In wake of principal's suicide
Private school students in NA locked out by landlord
By Daniel Da Costa
April 2, 2004
As if the shocking death of their principal earlier this week and his alleged misappropriation of their examination fees were not enough agony for students attending the RVC Private Secondary School in New Amsterdam, the landlord yesterday closed the doors to the building on LFS Burnham Street (formerly Coburg Street).
Balram Shadrial, owner of the two-flat building, a stone's throw from the Central Police Station, told Stabroek News yesterday that he had decided to barricade the building because some students had damaged sections of the interior on Monday. The damage he said was done shortly after news broke on Monday afternoon that their principal, Rohan Chandisingh had ingested a poisonous substance and had been hospitalised.
Chandisingh, a well-known and respected educator, died at the New Amsterdam Hospital late on Monday afternoon hours after he had ingested a herbicide at a Municipal dump site at Esplanade on the northern edge of the town. He had left the school minutes before the commencement of a planned meeting with parents to discuss his failure to transmit more than $2 million in CXC fees paid to him by 142 students to the Examinations Division.
However, by Wednesday most of the 142 students had paid their fees for a second time.

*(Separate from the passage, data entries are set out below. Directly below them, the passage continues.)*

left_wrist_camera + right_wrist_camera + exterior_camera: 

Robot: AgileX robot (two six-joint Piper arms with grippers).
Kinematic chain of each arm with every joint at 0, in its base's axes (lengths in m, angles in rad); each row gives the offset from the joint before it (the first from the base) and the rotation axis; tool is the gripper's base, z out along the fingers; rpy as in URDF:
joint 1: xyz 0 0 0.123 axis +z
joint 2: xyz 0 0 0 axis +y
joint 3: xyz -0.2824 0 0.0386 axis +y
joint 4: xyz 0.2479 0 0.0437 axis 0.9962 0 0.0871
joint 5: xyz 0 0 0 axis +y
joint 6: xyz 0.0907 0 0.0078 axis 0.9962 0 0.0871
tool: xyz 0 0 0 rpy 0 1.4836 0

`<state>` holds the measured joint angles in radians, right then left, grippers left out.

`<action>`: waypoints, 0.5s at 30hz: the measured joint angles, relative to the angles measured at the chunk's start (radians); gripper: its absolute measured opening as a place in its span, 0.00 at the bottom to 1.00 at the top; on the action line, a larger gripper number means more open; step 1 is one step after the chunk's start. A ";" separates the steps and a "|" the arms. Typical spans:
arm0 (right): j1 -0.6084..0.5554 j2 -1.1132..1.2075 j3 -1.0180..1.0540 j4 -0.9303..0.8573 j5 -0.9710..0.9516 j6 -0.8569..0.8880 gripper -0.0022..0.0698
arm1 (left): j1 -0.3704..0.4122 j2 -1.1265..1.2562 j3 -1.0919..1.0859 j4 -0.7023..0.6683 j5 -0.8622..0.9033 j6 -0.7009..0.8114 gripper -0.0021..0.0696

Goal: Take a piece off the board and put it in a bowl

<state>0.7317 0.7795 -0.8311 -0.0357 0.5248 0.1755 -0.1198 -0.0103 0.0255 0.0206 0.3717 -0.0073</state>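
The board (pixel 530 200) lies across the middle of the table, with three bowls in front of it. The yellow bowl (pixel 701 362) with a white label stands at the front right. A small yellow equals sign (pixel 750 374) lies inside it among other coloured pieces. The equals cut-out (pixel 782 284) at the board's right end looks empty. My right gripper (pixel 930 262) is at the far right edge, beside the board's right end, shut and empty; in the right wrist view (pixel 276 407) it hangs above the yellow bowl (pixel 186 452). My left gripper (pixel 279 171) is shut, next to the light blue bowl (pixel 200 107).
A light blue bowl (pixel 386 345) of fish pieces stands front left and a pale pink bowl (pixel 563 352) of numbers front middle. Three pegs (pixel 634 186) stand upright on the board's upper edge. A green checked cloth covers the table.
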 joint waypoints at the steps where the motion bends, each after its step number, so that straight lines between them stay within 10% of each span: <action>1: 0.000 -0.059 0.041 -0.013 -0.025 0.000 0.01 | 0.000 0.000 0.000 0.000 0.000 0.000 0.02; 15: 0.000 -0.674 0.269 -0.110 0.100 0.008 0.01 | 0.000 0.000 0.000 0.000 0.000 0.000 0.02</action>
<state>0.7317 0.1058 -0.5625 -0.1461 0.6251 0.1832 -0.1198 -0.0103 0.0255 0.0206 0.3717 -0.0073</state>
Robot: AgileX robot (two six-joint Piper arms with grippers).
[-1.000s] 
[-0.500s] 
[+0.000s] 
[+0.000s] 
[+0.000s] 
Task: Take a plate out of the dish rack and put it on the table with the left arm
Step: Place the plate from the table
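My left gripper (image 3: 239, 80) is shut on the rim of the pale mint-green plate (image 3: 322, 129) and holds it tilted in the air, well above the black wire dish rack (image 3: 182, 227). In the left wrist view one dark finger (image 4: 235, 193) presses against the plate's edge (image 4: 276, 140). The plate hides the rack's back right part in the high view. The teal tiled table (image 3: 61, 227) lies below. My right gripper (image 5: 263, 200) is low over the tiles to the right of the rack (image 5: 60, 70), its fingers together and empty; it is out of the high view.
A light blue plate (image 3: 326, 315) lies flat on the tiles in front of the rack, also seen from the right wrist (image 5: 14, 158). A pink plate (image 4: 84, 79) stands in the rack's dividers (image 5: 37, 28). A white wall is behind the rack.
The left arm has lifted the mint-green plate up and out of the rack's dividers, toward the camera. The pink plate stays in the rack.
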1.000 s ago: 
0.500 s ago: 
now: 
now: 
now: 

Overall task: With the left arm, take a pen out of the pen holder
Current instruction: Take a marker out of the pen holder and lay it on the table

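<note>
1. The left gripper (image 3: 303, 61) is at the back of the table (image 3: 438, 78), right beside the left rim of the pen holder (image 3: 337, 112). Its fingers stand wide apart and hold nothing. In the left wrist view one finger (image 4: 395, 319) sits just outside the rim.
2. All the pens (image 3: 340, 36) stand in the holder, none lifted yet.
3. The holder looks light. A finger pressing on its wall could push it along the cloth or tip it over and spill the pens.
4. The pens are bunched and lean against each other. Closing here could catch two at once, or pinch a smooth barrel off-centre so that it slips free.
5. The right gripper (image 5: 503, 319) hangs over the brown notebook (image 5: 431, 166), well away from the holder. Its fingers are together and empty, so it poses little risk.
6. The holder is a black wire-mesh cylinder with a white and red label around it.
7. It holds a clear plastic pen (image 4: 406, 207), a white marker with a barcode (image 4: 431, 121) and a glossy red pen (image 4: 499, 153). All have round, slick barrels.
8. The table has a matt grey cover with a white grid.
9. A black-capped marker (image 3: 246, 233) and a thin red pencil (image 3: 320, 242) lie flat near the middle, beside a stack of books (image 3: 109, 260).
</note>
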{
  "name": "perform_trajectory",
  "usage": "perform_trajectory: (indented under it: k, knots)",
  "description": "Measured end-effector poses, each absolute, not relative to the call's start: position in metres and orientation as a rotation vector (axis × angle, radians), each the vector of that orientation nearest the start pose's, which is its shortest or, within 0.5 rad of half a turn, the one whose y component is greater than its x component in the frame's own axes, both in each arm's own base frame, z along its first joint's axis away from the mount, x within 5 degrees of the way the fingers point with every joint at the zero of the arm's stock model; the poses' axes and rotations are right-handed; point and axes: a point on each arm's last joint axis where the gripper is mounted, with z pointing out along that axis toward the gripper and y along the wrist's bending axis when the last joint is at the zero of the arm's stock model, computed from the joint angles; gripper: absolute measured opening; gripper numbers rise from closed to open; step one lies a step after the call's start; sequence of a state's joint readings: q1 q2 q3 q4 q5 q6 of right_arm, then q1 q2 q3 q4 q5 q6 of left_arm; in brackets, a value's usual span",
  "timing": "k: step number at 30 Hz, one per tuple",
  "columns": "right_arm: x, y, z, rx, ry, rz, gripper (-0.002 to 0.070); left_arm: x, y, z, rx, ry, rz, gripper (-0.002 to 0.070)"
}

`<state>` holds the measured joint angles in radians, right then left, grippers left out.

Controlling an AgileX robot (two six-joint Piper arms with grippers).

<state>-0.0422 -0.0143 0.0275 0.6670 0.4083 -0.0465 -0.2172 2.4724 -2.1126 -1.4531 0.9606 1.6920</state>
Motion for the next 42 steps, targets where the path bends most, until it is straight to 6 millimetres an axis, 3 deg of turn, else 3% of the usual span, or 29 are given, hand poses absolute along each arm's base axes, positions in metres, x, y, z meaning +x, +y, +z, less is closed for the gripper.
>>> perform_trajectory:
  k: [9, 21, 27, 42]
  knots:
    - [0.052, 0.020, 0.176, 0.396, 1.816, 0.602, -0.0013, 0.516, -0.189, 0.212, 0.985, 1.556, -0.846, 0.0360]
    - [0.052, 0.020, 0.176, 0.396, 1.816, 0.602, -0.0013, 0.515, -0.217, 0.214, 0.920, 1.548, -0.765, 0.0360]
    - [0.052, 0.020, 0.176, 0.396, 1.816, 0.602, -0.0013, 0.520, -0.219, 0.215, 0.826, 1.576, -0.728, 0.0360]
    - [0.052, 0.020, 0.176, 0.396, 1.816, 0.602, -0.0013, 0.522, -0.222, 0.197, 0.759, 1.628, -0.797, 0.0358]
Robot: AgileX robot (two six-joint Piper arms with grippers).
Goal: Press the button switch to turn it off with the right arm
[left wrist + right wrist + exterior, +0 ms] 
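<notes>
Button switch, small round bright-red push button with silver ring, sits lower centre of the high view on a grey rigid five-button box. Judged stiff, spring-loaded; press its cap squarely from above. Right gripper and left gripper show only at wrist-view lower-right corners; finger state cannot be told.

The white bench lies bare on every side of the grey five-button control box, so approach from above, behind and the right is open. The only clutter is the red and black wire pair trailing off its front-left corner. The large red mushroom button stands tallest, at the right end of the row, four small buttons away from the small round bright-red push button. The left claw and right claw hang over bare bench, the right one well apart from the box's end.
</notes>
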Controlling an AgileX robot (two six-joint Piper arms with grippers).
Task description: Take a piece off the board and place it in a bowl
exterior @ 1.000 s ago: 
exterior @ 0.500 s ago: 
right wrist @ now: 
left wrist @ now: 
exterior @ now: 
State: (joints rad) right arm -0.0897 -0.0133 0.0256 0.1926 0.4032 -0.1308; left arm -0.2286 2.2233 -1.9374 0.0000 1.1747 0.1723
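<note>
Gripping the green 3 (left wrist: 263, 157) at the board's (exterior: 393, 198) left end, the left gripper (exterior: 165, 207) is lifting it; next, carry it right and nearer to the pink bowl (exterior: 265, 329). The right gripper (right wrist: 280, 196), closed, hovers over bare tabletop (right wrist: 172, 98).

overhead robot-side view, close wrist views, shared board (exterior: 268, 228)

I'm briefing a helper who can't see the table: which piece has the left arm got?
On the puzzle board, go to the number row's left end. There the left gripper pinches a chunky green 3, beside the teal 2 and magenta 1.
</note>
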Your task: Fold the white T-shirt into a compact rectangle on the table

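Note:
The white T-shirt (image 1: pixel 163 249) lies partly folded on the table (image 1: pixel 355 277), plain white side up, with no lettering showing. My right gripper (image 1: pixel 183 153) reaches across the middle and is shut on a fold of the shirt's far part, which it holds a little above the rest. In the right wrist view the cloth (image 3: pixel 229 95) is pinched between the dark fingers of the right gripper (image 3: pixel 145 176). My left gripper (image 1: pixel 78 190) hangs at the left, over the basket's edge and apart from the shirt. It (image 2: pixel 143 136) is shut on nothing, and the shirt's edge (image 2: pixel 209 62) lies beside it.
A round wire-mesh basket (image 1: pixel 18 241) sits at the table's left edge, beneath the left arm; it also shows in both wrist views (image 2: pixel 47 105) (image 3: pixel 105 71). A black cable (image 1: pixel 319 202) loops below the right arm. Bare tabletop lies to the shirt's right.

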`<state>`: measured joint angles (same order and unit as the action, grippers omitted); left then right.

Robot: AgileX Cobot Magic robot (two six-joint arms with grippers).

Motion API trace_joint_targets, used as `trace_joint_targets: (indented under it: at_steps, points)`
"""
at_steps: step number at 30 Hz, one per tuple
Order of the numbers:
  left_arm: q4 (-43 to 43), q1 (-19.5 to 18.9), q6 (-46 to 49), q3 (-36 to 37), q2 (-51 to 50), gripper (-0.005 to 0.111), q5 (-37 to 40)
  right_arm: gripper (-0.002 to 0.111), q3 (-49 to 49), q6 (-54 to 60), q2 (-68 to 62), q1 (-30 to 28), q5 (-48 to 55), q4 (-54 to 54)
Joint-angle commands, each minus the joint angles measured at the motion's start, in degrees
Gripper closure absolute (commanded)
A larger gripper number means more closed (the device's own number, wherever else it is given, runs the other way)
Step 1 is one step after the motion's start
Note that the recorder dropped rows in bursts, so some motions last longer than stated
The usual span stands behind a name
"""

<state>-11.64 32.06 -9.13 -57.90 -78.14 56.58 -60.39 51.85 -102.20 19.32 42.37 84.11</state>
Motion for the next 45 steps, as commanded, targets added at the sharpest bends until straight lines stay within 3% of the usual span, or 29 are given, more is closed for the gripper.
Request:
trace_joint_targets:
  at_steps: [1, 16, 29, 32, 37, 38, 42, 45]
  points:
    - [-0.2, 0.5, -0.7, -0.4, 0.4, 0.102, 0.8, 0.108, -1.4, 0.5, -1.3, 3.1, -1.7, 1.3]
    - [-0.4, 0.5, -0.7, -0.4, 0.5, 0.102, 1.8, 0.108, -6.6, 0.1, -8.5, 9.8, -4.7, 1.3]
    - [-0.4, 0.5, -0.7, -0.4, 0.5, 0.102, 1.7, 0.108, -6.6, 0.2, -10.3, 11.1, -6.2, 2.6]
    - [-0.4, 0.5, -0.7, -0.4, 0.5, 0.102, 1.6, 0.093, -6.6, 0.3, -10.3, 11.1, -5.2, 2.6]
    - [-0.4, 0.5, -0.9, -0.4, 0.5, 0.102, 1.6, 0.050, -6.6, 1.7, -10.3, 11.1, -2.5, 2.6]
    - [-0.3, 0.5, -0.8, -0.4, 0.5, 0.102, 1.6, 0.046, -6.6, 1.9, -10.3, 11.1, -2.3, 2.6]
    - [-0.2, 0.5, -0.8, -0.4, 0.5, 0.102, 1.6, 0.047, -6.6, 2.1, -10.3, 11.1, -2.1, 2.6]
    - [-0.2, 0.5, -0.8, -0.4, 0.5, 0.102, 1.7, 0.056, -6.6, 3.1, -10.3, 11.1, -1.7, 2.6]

On this occasion they were assured that the money would reach the Division through a special management committee comprised of parents which was established shortly after news broke of the alleged misappropriation last Monday.
According to the six-member teaching staff, they have not been paid since January. However, those preparing students for this year's CXC examinations have promised to continue working despite the non-payment of their salaries. Yesterday teachers and students were met with closed doors on turning up at the building.
The RVC School
The teachers said they learnt yesterday that Chandisingh's relative had instructed a neighbour to secure the furniture in the building. "At the moment we have no access to the building or the furniture and therefore cannot conduct any classes. This will obviously affect students preparing for upcoming CXC examinations," said one teacher.
This newspaper understands that the Rose Hall Town landlord is owed rental for several months. The building was reportedly being rented at $120,000 per month. Teachers would like the landlord to show some compassion for the CXC students and allow them use of the building until at least mid-June.
"We are not in a position to pay $120,000 per month but we are pleading with the owner to grant us this favour in the interest of the students who have already suffered tremendously over the past few weeks," another teacher said.
Students are also pleading with the landlord, and one of them urged: "Give us a chance. We have suffered a great deal over the past few weeks and months and have made a lot of sacrifices to reach this far. Our parents have also sacrificed their energies, time and money to give us this opportunity. We are therefore begging the landlord to allow us to use the building until we finish writing our exams."
Most of the students who have entered to write the examinations are repeaters who previously attended state-run secondary schools in Regions Five and Six. Shadrial has however suggested that the management committee could meet with his power of attorney to explore possibilities related to use of the building.
The committee has planned a meeting for Monday next to discuss this recent development and the future of the school.
Stabroek News understands that Chandisingh had received several threats from creditors, the most recent being on Monday morning when a man from whom he had borrowed some $600,000 visited the school. It was shortly after this visit that the educator ingested the poison.
The J.C. Chandisingh Secondary School at Port Mourant was named after his father who was also an educator.
The RVC Private School was initially housed in a building at Rose Hall town several years ago when it was established before being relocated in New Amsterdam.